Read further for general tips on how to use Smart Search to conduct your research.
Try starting without quotes.
For instance, try searching motion to compel (without quotation marks) rather than “motion to compel”. This will help you find a variety of ways a motion to compel may be referenced (for example, Motion by Plaintiff to Compel, or Plaintiff’s Motion Compelling …, etc.). If you get way too many results, then start to integrate quotes for exact matches.
Start with a broader search and then add keywords and Boolean operators to narrow the search:
We recommend starting with a broader search: one or two keywords/phrases plus a few Boolean operators to connect them (such as quotation marks, AND, OR, and NOT).
If your search returns too many results for your needs, you can then add more keywords or Boolean operators to narrow your search, including more narrow Boolean operators like asterisks (root expander), “ “~n (proximity connector), and parentheses (which builds a search with a combination of Boolean operators).
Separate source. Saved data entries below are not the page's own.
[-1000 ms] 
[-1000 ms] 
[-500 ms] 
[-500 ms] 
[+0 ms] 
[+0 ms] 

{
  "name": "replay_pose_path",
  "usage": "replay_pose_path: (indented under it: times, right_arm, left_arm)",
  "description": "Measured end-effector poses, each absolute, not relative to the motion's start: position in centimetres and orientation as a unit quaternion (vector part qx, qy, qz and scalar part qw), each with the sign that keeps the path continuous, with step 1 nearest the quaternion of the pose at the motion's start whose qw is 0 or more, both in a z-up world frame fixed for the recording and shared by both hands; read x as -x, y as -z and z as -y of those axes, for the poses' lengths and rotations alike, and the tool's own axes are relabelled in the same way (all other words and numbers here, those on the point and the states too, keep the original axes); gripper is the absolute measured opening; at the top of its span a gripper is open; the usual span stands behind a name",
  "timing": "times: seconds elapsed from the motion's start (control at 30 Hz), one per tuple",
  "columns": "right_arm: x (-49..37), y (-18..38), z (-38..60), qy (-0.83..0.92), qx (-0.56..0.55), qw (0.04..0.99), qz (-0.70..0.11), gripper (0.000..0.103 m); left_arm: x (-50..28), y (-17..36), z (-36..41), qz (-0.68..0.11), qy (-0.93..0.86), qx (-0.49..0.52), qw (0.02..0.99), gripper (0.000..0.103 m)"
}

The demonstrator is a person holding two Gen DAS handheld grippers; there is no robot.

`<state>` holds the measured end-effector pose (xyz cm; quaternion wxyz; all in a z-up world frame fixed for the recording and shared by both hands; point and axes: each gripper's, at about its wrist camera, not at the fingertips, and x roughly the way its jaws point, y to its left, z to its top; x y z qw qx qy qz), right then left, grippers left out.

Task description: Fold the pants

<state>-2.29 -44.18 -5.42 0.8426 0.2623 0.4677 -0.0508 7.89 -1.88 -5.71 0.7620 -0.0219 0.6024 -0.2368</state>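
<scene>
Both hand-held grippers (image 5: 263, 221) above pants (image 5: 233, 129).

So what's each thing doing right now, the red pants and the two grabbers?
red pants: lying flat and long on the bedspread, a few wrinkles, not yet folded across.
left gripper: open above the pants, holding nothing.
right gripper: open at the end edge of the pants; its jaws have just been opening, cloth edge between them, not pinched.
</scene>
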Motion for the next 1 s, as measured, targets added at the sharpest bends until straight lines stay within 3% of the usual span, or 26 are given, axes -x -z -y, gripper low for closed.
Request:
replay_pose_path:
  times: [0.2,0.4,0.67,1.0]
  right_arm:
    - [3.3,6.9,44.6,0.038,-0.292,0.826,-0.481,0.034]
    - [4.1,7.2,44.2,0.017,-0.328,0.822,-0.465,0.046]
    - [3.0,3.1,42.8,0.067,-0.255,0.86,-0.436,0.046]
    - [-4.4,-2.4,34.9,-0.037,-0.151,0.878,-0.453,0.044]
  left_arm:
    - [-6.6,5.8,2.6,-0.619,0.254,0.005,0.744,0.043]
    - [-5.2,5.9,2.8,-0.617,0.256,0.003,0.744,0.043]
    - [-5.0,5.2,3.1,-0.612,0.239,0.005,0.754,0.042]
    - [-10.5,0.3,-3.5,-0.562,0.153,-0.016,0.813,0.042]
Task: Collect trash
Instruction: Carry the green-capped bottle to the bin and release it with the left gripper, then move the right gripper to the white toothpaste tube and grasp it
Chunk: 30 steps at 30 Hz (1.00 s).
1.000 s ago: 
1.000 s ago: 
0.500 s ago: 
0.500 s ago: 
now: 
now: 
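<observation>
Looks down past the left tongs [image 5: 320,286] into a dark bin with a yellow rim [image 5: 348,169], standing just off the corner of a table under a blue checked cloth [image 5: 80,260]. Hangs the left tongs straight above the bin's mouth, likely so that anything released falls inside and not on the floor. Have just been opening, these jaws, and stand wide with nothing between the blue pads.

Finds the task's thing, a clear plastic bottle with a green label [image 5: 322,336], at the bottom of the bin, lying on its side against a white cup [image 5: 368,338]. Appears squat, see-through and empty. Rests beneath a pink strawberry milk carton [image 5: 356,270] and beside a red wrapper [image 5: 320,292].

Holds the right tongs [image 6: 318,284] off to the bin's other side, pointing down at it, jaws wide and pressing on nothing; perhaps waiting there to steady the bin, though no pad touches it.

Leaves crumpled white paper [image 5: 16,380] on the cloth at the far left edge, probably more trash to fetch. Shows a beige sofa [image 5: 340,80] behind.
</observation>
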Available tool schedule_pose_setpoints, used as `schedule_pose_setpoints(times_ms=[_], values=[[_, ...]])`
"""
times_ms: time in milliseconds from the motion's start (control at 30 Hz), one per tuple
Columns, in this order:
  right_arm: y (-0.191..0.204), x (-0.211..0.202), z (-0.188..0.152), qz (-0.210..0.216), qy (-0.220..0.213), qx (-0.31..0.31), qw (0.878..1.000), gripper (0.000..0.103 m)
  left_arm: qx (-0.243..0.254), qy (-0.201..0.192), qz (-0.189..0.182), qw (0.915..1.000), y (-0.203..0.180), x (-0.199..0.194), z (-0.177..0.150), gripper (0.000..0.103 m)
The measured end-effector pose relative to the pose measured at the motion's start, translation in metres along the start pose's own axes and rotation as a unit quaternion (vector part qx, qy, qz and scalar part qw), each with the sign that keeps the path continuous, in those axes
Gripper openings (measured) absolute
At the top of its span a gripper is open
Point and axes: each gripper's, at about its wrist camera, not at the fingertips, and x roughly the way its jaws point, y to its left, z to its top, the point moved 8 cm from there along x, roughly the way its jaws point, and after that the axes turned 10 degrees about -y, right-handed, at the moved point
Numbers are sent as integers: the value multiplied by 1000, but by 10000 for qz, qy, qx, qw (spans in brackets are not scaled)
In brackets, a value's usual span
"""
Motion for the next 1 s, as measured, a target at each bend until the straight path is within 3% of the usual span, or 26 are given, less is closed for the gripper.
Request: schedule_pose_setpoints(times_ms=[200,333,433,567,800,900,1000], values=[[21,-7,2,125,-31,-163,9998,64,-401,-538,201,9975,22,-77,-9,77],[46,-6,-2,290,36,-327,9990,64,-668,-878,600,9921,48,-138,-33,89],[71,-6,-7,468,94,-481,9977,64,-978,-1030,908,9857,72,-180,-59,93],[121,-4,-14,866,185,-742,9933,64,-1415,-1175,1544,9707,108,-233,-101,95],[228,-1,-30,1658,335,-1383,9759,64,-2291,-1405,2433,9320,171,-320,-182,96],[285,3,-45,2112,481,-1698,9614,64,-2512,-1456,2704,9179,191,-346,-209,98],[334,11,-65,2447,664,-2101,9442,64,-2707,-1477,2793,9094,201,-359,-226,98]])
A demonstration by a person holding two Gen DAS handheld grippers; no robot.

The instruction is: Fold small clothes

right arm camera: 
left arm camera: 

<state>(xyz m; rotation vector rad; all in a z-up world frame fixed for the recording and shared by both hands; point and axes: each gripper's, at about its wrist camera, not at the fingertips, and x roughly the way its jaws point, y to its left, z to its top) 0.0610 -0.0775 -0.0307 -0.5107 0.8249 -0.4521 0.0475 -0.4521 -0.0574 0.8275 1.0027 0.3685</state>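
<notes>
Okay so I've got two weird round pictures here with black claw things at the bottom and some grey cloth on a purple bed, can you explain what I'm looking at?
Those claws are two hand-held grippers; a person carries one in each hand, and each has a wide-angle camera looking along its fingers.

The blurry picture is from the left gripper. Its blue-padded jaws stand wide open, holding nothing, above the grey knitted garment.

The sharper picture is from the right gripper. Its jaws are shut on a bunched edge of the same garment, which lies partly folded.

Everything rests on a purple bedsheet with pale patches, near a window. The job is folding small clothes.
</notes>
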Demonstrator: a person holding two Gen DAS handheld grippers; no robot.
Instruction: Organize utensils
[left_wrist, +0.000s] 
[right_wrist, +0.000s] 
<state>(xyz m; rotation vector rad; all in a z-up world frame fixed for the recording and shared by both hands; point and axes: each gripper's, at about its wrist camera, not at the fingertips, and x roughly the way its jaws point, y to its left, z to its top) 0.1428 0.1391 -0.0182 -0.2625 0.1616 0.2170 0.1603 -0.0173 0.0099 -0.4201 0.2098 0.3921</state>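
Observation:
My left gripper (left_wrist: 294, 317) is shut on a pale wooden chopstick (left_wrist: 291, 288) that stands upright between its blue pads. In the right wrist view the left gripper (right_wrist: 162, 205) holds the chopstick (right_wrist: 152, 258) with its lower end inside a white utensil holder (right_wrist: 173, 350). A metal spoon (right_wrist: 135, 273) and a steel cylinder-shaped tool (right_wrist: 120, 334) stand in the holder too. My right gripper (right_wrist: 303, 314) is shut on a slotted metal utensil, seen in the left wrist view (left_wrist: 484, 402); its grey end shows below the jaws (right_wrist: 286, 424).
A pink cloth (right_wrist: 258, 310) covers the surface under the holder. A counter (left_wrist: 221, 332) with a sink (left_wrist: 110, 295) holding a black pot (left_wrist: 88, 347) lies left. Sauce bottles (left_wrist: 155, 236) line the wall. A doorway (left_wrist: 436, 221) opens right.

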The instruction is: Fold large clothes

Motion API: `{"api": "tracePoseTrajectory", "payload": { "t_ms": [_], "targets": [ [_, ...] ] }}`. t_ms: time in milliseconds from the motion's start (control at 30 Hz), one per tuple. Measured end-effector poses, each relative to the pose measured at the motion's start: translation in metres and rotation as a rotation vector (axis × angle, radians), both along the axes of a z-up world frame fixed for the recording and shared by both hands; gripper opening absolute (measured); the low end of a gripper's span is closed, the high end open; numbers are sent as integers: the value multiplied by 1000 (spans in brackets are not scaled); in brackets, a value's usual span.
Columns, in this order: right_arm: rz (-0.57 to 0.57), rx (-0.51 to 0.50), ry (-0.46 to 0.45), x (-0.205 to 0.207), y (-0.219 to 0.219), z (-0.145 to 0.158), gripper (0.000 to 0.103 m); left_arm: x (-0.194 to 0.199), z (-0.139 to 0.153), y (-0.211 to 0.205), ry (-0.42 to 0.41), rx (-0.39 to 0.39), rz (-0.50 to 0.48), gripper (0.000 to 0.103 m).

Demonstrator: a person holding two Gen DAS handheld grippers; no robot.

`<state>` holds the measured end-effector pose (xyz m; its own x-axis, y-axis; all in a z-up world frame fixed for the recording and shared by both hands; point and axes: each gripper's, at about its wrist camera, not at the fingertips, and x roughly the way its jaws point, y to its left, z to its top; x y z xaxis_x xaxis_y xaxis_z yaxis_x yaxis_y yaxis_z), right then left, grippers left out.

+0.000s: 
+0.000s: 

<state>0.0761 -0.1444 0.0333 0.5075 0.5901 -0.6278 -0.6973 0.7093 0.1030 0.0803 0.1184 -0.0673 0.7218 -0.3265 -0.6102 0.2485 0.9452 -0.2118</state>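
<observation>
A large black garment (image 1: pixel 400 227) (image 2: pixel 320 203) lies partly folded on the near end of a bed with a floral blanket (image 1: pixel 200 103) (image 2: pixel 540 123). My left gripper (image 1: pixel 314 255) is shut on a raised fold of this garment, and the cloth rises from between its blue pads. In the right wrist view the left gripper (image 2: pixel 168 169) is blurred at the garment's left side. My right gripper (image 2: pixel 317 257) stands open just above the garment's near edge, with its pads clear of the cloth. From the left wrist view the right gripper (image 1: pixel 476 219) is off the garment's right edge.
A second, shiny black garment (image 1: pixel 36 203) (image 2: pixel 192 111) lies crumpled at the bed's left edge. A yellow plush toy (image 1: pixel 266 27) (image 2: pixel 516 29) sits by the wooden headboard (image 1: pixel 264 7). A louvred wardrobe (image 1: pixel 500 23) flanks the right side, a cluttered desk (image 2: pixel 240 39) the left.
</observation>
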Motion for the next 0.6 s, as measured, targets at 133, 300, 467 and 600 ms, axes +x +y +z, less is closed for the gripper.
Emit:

Focus on one legal question or issue at a time.
Don’t start with explaining your entire case with a single search query. You can always add more detailed keywords regarding the parties, motions you’re looking for, or causes of action depending on your initial results. You can also apply filters after you run your search.
Don’t use keywords that are too broad.
There are certain words that frequently appear in most court dockets, documents, and rulings. Using these words alone will often generate too many results to filter through. For example, a keyword search for the terms “motion” or “plaintiff” alone won’t be helpful – these terms appear everywhere and you won’t be able to find what you want.
Instead, be specific with your legal phrases.
You can use quotation marks to search for a specific phrase. Instead of searching for “motion”, you could search for “motion to compel”. Searching for “motion to compel” will bring up search results that have that exact motion type rather than other irrelevant motions.